Mas apenas del pecho lanzó la voz segura,
¿qué mortal pudo nunca compararse a Odiseo?
Sus palabras llovían como copos de nieve,
y su fascinación borraba su figura. 

Repara en Áyax Príamo, y pregunta otra vez:
—¿Y ese fornido aqueo de atlético relieve
que a los demás supera en traza y altivez?
Y la divina Helena del peplo rozagante:
—Es muralla de aqueos, es Áyax el pujante.
Y en dios raya el cretense Idomeneo, aquel
que cercan en tropel los cabos de su gente.

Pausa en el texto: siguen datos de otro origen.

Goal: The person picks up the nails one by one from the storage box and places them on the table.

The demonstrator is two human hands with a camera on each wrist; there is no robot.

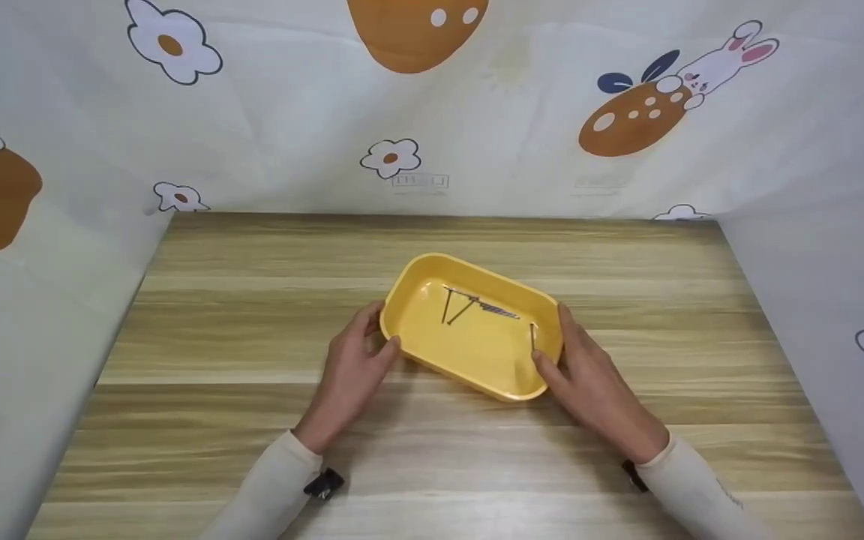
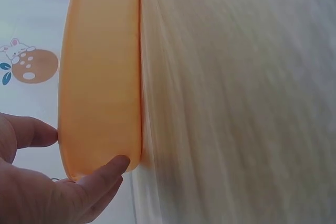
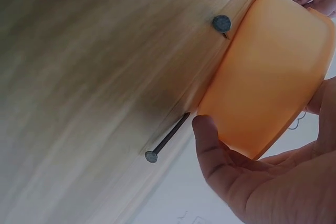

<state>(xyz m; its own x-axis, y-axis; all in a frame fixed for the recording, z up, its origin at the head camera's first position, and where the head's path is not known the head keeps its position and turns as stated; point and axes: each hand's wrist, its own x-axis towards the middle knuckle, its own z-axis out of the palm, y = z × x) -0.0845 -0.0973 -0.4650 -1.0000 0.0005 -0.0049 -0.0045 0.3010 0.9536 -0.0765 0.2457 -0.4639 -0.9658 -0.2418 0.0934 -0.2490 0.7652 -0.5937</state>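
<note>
A yellow plastic tray (image 1: 469, 356) stands at an angle near the middle of the wooden table, with several metal nails (image 1: 499, 309) lying loose inside it. My left hand (image 1: 353, 367) grips its left end, thumb at the rim. In the left wrist view, fingers (image 2: 105, 179) press the tray's outer wall (image 2: 102, 77). My right hand (image 1: 597, 379) holds the opposite end, its thumb over the rim near a single nail (image 1: 532, 337). The right wrist view has a nail (image 3: 168, 137) on the table beside the tray and another nail (image 3: 222, 23) farther along.
The wood-grain table (image 1: 214, 435) spreads around the tray on all sides. A pale patterned cloth (image 1: 289, 112) rises along its back edge and at both sides. Dark straps or devices (image 1: 325, 484) sit at the sleeve cuffs.
</note>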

Nos llegaba de Creta, y era invariablemente
—porque lo aposentaba siempre nuestro palacio—
huésped de Menelao, señor de valentía.
A todos los distingo, y si tuviera espacio,
a los muchos aqueos presentes nombraría.
Mas dos caudillos faltan, y de la carne mía:
mis hermanos maternos: Cástor, el superior 
jinete, y Polideuces, púgil y luchador.
¿Si de Lacedemonia no habrán venido acaso?
¿O si los dos, ocultos en los barcos de guerra,
no quieren combatir ni osan dar un paso
para no defender mi oprobio y mis errores? 

Mas ya en su seno próvido los guardaba la tierra,
allá en Lacedemonia, solar de sus mayores.